> ACTIVITY: Among the entries below, copy only the span from the line containing "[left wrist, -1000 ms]" through the line containing "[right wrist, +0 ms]". Do so exactly, and skip the pictures.

---------- MATERIAL FOR THIS EXERCISE ----------

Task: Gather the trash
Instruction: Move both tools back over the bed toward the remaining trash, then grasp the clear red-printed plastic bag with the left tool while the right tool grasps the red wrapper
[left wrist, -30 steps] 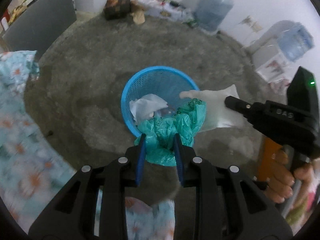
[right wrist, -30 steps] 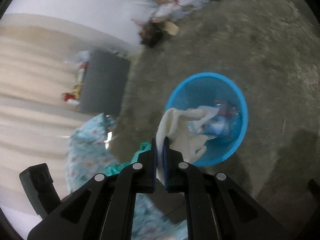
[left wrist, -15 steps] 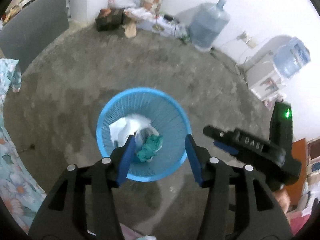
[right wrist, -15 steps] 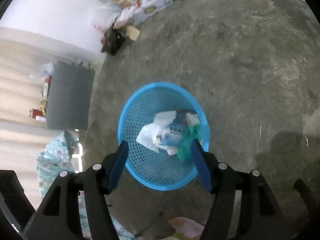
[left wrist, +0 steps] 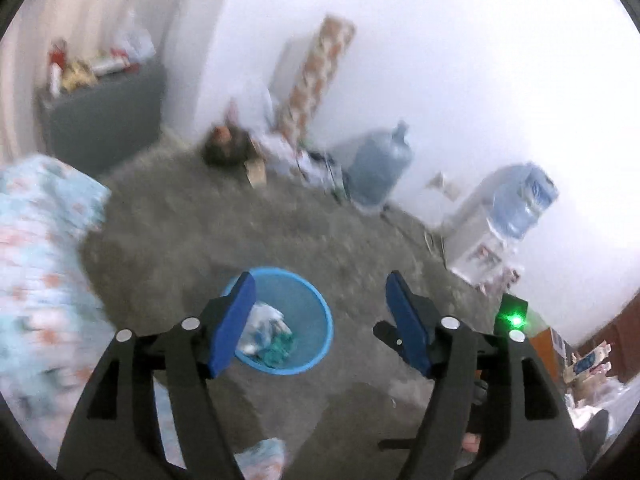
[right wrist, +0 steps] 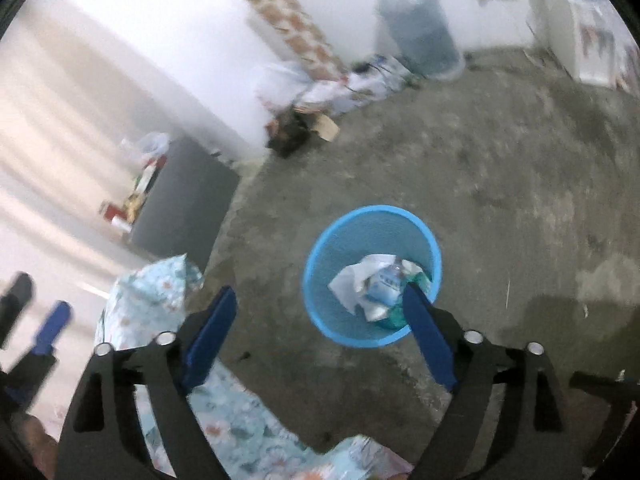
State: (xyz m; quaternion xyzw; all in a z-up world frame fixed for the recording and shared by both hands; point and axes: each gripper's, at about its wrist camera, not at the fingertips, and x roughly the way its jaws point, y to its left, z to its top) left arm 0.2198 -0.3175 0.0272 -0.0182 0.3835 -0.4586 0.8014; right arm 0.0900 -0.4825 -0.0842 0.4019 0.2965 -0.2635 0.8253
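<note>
Your left claw (left wrist: 320,320) stands wide apart with nothing between its blue pads; its jaws have just been opening. Your right claw (right wrist: 320,332) is spread just as wide and empty, and its jaws have also just been opening.

The blue mesh wastebasket (left wrist: 320,308) sits on the grey concrete floor (left wrist: 240,232) below and ahead of your left claw, mostly between its two fingers and nearer the left one, whose pad covers part of the rim. In the right wrist view the same wastebasket (right wrist: 348,232) lies ahead of your right claw, toward its right finger, whose tip overlaps the near edge of the rim.

The trash is inside the basket: crumpled white paper (right wrist: 352,280), a pale blue-printed wrapper (right wrist: 384,280) and a teal plastic bag (left wrist: 278,350) bunched at the side nearest the claws. Neither claw touches any of it.

A floral cloth (right wrist: 160,296) lies to the left of and under your right claw. Farther ahead of both claws, a large water jug (right wrist: 420,28) stands by the white wall, with a patterned roll (right wrist: 292,20) leaning on the wall and a heap of clutter to the left of it. A grey cabinet (right wrist: 188,200) stands off to the left. The water dispenser (left wrist: 496,232) is ahead and right of your left claw. Both views are motion-blurred.
</note>
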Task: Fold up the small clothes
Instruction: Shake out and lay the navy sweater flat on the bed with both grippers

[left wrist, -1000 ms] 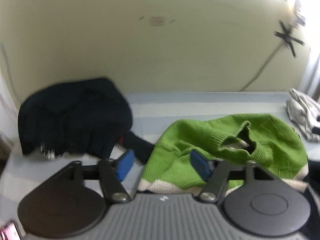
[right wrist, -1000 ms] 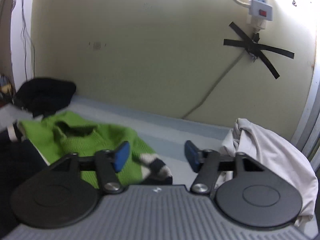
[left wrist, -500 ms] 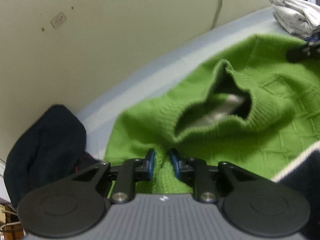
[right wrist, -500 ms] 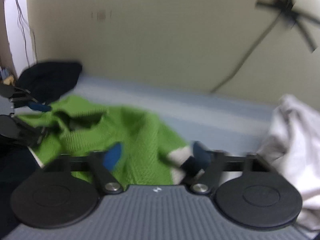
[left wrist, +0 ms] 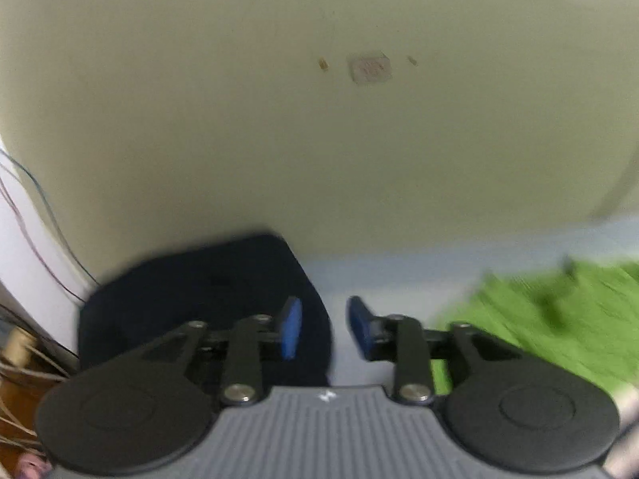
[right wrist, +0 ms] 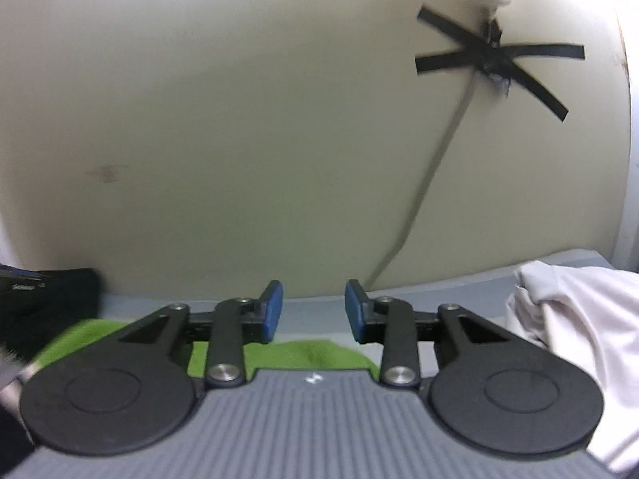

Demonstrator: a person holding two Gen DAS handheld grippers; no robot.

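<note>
Now | left tool (left wrist: 324, 327): jaws opening, nothing between, dark garment (left wrist: 199, 299) behind | right tool (right wrist: 313, 311): jaws opening, empty | green sweater (left wrist: 559, 319) on surface (left wrist: 379, 275), right of left tool, below right tool | white garment (right wrist: 579, 319) at right | writing: none readable

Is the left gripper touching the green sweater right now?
Apart. In the left wrist view the left gripper has nothing between its opening jaws, only bare tabletop; the green sweater lies off to the right, clear of both blue fingertips.
</note>
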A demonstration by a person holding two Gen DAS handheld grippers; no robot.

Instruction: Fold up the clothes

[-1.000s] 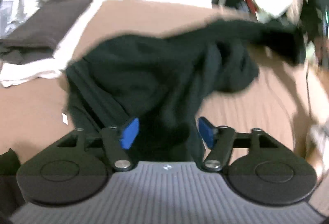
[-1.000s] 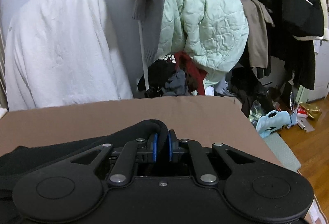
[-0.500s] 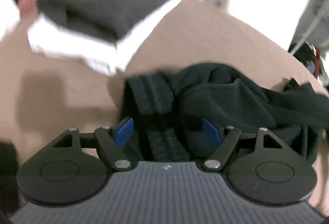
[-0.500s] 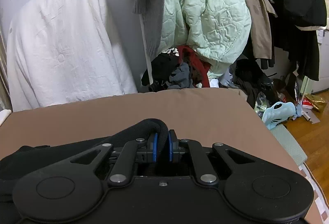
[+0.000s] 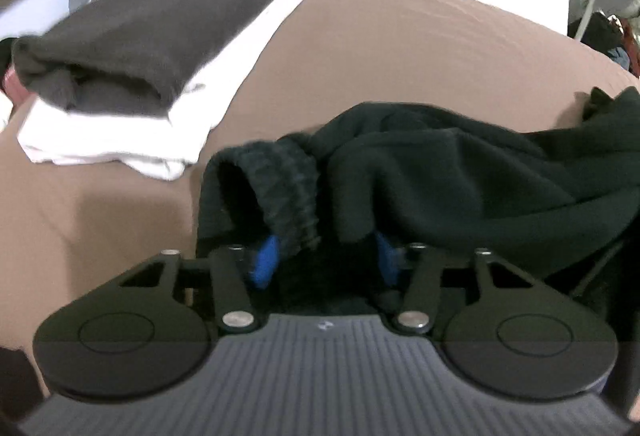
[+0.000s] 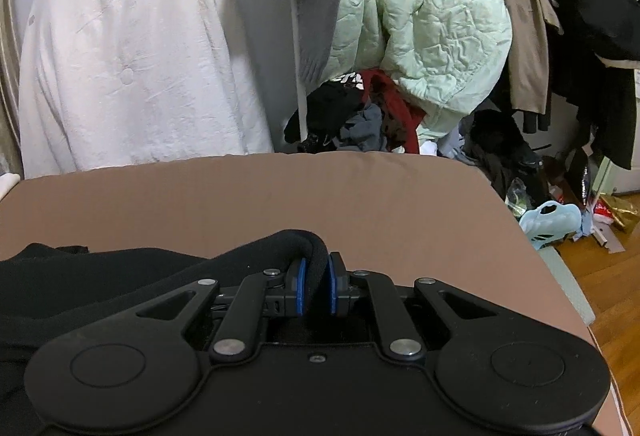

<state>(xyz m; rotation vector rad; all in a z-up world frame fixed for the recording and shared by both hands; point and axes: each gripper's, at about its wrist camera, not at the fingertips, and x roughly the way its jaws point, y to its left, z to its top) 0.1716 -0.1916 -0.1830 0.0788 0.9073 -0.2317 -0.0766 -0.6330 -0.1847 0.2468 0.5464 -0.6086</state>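
Note:
A black fleece garment (image 5: 460, 180) lies bunched on the brown bed (image 5: 400, 48). Its ribbed cuff (image 5: 288, 188) sticks up just ahead of my left gripper (image 5: 326, 262). That gripper's jaws are closing with the cuff and a fold of the cloth between the blue pads (image 5: 265, 262), which stand a little apart. In the right wrist view my right gripper (image 6: 316, 290) is shut on a rolled edge of the same black garment (image 6: 100, 276), held just above the bed (image 6: 280, 196).
A folded dark grey garment (image 5: 160, 28) rests on folded white cloth (image 5: 108, 140) at the bed's far left. Beyond the bed stand a white-draped shape (image 6: 128, 68), a rack with a pale green quilted jacket (image 6: 432, 36), a clothes heap (image 6: 360, 124) and wooden floor (image 6: 600, 256).
My left gripper swung left and down along the black garment to its ribbed cuff, and its pads have drawn closer together. The right gripper has kept its grip and hardly moved.

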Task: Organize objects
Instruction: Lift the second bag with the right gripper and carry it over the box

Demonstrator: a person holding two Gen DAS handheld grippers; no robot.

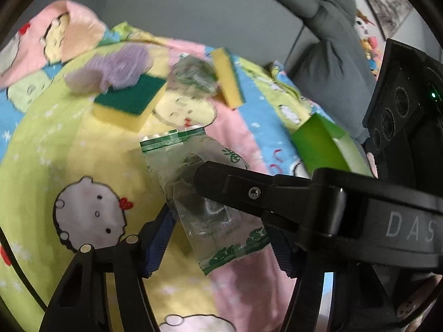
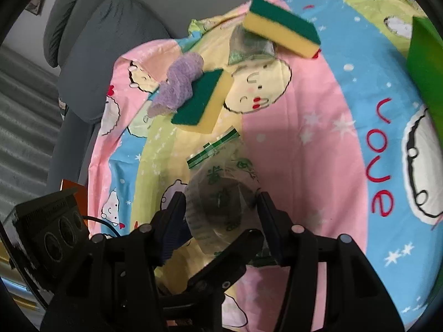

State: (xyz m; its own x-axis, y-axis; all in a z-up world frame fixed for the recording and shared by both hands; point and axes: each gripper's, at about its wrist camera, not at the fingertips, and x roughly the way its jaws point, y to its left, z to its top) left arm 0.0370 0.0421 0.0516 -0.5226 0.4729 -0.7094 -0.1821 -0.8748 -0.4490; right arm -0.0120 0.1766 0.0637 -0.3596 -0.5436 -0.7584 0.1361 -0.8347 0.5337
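A clear packet (image 1: pixel 205 193) with green print is held between both grippers above a cartoon-print sheet (image 1: pixel 55 138). The left gripper (image 1: pixel 221 238) is closed on its lower part, blue pads at either side; the right gripper (image 2: pixel 221 215) is clamped on its bulging middle. Beyond the packet, a sponge (image 2: pixel 202 102) is seen lying green side up with a purple cloth (image 2: pixel 177 83) draped over its end. A second sponge (image 2: pixel 282 27) and a crumpled packet (image 2: pixel 249 47) are seen farther off. A green box (image 1: pixel 324 149) is set at the right.
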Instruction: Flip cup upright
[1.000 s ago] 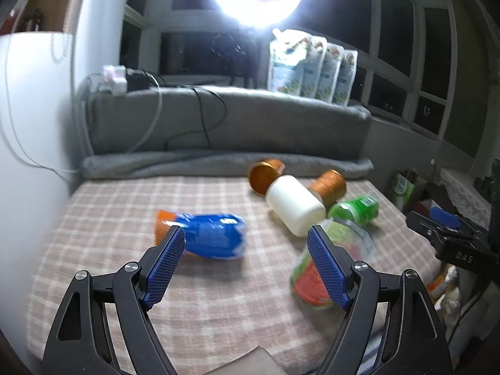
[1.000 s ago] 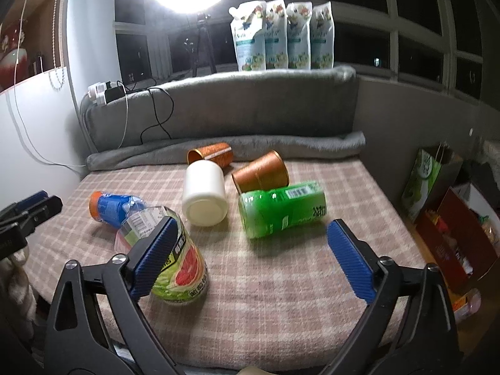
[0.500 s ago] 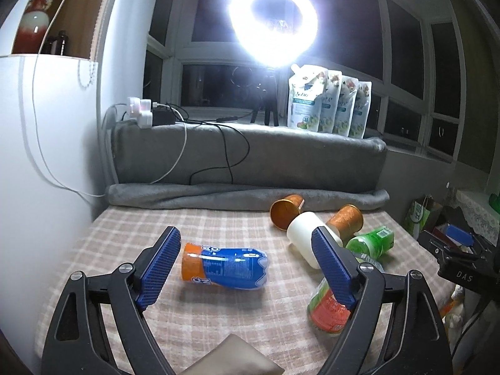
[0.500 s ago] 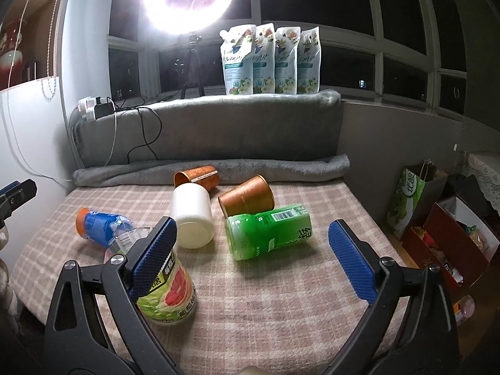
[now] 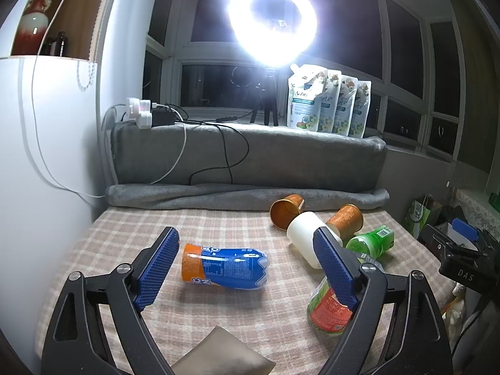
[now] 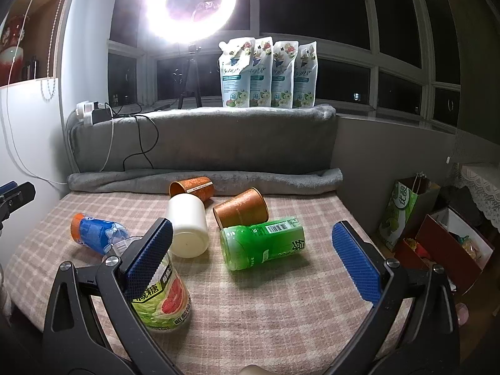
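On the checked cloth-covered desk (image 6: 281, 297), three cups lie tipped: white plastic cup (image 6: 188, 225) between two copper-patterned paper cups (image 6: 241, 207). Both grippers' jaws stand apart, empty.

My fingers (image 5: 334, 268): blue pads, fine rubbery grid texture, matt; frames black matt plastic with bright metal screw heads.

Checked cloth (image 6: 281, 306) on the worktop: woven, soft, matt. Grey blanket (image 6: 206, 143) behind: fleecy, dull.

White cup (image 6: 187, 225): smooth, faint sheen, looks plastic.

Two copper cups (image 6: 240, 207), (image 6: 192, 186): paper-like, patterned, slight metallic sheen.

Green bottle (image 6: 262, 242): glossy clear plastic, film label.

Blue bottle (image 5: 223, 268): crinkled shiny plastic wrap, orange cap.

Grapefruit bottle (image 6: 162, 300): glossy printed sleeve.

Pouches (image 6: 268, 75) on the sill: smooth glossy plastic film.
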Motion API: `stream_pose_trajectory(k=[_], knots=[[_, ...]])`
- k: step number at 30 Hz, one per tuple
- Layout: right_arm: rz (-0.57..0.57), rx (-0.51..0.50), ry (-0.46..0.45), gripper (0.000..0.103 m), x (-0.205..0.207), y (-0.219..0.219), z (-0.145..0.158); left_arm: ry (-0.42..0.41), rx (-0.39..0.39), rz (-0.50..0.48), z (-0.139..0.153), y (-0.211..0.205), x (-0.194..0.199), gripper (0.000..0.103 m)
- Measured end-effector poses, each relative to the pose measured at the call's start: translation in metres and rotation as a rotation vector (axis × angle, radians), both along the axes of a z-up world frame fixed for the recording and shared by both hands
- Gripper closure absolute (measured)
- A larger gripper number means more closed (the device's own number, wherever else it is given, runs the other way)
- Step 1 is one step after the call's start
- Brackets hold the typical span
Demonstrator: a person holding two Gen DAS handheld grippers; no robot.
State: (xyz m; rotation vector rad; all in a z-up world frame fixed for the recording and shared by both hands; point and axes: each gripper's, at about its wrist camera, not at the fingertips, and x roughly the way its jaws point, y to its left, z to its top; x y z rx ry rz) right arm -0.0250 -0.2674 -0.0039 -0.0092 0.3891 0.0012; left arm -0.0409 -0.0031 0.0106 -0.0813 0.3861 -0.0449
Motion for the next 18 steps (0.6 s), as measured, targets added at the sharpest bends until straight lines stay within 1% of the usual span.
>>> stream_pose_trajectory(k=[18], knots=[[0.0, -0.002, 0.002, 0.0, 0.0008, -0.001, 0.0001, 0.013, -0.009, -0.005, -0.001, 0.0003, 0.0031, 0.015]])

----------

> OUTPUT FOR THIS EXERCISE:
[left wrist, -1000 ms] 
[right wrist, -1000 ms] 
[left wrist, -500 ms] 
[right wrist, -500 ms] 
[left wrist, +0 ms] 
[right wrist, +0 ms] 

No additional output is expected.